[What to produce] Give the number of lines in the listing that hold the word "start". Write nothing but that number.

[Exercise data]
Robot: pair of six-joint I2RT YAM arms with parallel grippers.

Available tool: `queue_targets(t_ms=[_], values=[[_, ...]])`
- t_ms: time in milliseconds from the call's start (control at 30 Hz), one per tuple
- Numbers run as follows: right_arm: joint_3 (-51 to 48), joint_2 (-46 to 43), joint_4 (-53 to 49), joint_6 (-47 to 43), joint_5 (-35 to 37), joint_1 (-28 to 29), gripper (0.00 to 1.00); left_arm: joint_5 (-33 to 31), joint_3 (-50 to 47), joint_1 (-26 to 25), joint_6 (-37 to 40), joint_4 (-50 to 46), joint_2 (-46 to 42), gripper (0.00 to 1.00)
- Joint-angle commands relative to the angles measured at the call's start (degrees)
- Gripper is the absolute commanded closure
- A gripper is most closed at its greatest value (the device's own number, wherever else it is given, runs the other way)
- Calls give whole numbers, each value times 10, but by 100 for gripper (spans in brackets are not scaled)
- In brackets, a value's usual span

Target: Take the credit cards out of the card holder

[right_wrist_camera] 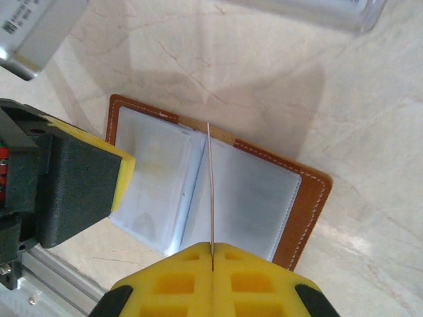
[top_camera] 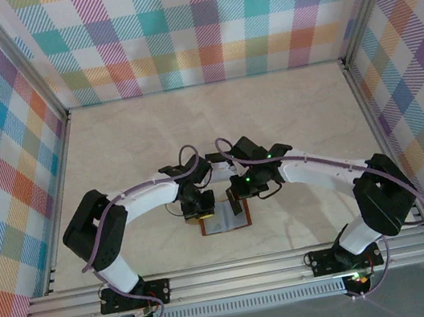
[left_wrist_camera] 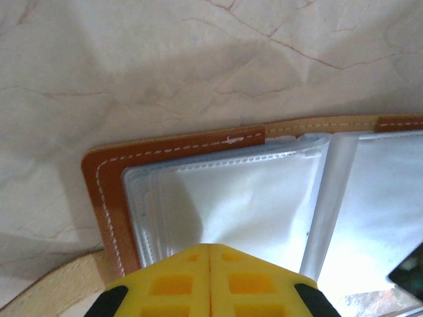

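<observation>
Holder [top_camera: 224,221] lies open on the counter [top_camera: 286,113], 6 o'clock of centre. Left tool [left_wrist_camera: 210,249], closed, is over its 9 o'clock page; right tool [right_wrist_camera: 212,249] pinches a card [right_wrist_camera: 210,185] upright above the spine.

Top camera sits high above and behind the arms, looking steeply down over the whole table [top_camera: 286,113]. The arm bases run along the bottom edge, and the card holder [top_camera: 225,221] is tiny at centre. Left wrist camera is right down close, peering past the yellow tips of the left hand [left_wrist_camera: 210,261] at one corner of the open holder, pale table beyond. Right wrist camera hangs a little further back over the right hand [right_wrist_camera: 211,264], taking in the whole open holder with the left hand beside it. All three share that holder and the table patch around it.
</observation>
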Motion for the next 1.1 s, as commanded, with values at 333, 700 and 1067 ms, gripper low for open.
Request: queue_targets(t_ms=[333,700,1067], values=[[142,29,-88,-474,89,-8,100,-47,-33,12,-11,-11,-104,91],[328,152,-212,-682,27,-70,100,-42,-103,54,-10,-13,-171,91],[510,300,-307,-778,39,-85,100,-36,-124,76,-1,-11,-184,90]])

[Response box] 2